RECORDED DATA Block Start
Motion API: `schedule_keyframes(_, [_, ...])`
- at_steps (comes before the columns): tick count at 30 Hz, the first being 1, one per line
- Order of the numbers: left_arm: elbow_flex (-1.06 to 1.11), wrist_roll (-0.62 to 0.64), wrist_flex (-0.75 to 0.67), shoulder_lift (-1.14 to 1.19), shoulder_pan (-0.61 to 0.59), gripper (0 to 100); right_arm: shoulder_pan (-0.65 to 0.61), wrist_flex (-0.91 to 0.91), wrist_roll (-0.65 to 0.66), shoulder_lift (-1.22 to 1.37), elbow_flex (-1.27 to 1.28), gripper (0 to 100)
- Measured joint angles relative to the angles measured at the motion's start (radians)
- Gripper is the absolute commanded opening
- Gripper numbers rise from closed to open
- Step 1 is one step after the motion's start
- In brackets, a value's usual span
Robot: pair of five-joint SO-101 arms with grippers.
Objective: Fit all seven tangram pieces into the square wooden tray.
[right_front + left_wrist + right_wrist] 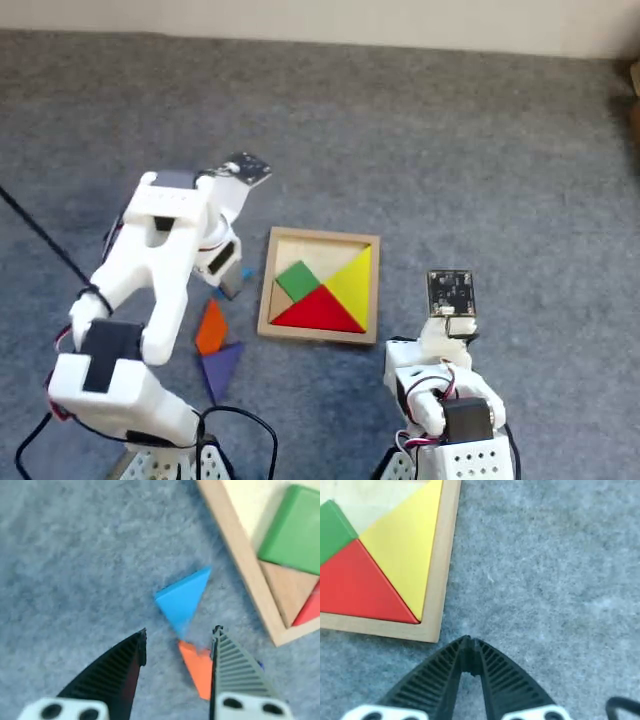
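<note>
Pincer on the left arm (180,630) is released, jaws spread wide, empty, hanging over the small blue wooden triangle (182,600). Key relation: the triangle lies just ahead of the fingertips, one corner pointing back into the gap between them, its broad end away toward the square wooden tray (240,555). The jaws straddle only that corner, so I'd judge the arm must go forward before closing. The blue piece is on the grey table (450,150), near the tray's rim but apart from it. The left arm is clearly nearer. The right pincer (470,647) is clenched on nothing, over bare table off the tray corner that holds the large yellow triangle (405,540) and large red triangle (355,587). The green square (297,279) is in the tray too. The orange flat piece (197,667) is half hidden behind one finger; can't tell whether it touches the blue corner. From above, the left arm covers most of the blue triangle. The purple piece (220,365) sits just beside the orange one, shape unclear. Six pieces counted; a seventh may be under the arm.
</note>
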Motion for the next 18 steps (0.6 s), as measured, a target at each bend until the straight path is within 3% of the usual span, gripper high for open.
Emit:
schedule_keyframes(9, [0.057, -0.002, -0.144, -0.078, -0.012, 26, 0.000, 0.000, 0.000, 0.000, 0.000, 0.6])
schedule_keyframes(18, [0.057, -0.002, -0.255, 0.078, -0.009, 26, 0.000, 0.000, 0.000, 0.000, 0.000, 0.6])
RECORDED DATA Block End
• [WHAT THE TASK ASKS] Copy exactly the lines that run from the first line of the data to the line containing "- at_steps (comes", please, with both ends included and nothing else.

• [WRITTEN SOLUTION]
Motion API: `schedule_keyframes(_, [_, ...])`
- at_steps (comes before the columns): tick count at 30 Hz, the first being 1, one per line

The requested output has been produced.